Weekend Project – Voxel Octree

 

I have messed around a lot with ray casting and height field voxels, but never true 3D voxels.

This weekend I decided to investigate octrees for true voxel rendering. To keep things simple I have done all of my rendering on the CPU by ray tracing through the octree for each pixel on the screen.  Here is a nice thread of ray box intersection techniques.  Since there is no depth buffer, to draw correctly my octree is traversed front to back order, exiting on the first voxel encountered per ray. My approach for this was to derive a look up table defining all traversal orders for all configurations of ray direction. After a few hours of derpy moments and beard scratching this started to ‘just’ work really well.

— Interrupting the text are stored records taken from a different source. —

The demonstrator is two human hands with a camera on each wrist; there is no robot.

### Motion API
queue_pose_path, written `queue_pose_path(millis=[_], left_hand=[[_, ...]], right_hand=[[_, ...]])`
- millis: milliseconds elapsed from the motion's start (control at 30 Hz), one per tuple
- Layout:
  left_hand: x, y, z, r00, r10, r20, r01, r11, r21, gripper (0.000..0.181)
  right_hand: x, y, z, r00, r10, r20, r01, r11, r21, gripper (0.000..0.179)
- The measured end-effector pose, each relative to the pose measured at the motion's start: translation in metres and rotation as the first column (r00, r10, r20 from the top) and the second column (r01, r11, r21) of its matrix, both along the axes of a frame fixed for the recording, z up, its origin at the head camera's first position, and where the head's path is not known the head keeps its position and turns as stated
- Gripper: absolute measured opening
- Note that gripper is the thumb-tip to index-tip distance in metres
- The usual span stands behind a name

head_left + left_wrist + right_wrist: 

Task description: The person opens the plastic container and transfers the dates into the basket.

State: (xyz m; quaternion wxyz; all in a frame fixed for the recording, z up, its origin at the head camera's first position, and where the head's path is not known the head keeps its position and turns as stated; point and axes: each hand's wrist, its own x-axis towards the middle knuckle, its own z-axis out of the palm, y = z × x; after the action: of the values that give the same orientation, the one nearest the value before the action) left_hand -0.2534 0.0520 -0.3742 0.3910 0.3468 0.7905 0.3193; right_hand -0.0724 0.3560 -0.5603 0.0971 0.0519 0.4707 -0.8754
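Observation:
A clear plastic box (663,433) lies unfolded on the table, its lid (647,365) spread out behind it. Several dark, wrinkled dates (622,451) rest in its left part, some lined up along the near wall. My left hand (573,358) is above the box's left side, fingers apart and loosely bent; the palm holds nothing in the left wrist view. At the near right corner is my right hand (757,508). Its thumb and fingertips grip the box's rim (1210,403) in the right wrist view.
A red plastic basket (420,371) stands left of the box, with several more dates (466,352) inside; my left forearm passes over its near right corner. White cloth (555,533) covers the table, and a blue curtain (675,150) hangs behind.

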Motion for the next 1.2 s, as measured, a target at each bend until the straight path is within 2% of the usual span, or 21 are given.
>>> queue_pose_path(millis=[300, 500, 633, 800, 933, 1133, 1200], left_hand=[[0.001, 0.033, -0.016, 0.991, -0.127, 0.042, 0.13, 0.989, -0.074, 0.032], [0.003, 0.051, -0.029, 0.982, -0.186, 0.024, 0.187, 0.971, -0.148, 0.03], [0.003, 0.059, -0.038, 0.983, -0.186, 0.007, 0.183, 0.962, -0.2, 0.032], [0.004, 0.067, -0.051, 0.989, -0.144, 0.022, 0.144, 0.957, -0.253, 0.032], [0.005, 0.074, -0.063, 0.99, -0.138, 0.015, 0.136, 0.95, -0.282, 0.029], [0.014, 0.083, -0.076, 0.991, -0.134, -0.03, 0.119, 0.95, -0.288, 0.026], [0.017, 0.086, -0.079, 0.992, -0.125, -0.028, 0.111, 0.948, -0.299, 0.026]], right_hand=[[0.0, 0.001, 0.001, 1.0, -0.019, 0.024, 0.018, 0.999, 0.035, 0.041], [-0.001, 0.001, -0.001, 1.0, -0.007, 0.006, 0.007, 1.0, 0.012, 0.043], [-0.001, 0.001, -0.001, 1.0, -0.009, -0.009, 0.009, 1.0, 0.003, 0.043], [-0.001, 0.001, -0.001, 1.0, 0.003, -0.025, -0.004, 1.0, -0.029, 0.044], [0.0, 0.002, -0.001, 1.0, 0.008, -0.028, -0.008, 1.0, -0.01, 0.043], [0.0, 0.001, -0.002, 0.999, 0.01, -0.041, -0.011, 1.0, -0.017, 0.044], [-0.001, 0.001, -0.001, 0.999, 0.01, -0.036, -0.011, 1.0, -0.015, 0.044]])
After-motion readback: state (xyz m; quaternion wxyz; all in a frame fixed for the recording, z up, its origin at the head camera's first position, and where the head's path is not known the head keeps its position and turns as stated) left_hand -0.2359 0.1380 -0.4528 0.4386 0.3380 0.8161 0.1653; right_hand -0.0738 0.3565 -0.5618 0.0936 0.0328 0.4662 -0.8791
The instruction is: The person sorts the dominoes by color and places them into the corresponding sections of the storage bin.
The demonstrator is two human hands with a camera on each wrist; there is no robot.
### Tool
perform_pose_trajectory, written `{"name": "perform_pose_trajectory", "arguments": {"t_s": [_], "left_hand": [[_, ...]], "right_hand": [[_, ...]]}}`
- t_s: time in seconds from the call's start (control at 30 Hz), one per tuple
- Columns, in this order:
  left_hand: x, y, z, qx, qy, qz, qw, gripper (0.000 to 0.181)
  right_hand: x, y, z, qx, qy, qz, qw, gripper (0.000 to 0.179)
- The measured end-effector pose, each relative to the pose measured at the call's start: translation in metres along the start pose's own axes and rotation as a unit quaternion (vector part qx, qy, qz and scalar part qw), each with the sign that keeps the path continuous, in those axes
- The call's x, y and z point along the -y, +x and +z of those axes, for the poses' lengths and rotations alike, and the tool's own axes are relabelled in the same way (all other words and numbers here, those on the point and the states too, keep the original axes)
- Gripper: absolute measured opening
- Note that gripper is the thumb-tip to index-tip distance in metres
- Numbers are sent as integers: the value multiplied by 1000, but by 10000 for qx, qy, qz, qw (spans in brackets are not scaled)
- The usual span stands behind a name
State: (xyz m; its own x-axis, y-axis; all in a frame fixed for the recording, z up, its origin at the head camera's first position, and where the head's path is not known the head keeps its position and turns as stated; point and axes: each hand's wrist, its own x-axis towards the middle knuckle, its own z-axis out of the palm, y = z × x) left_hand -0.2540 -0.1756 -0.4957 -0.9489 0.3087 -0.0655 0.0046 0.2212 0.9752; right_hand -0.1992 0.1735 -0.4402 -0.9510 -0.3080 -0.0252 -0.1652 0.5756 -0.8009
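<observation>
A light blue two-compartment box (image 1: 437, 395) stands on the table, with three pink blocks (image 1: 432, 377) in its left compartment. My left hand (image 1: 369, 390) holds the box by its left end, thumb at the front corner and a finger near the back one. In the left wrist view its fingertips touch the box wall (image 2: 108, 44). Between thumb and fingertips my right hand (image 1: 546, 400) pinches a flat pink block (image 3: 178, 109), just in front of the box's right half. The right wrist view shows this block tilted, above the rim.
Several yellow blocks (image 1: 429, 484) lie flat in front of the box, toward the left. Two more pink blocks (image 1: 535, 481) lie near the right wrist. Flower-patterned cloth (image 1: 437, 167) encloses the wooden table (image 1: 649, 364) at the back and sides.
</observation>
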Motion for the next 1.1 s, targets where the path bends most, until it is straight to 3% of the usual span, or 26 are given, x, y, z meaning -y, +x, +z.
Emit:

Another neat feature I played with was eliminating all pointers relating to the hierarchy of the octree.  This is similar to the linear octree except I also store interior nodes not just leaves. Nodes can be stored linearly in an array and their relationship can be inferred from their location (root being -1):

    inline int getParent( int node )
    {
        return (node / 8) - 1;
    }

    inline int getChild( int node, int child )
    {
        return (node+1)*8 + child;
    }

While this is neat and its nice to be able to wipe out all pointers from the quad tree nodes I do believe this is likely not the most efficient approach. I have observed that a nodes near each other in the list have wildly different x,y,z locations in space. It seems hard to take an x,y,z coordinate and directly calculate the index into the list for that node. This is a property I think should be very important in a good quad tree for voxel use. I will spend more time trying to find a nice solution to this by applying various space filling curves.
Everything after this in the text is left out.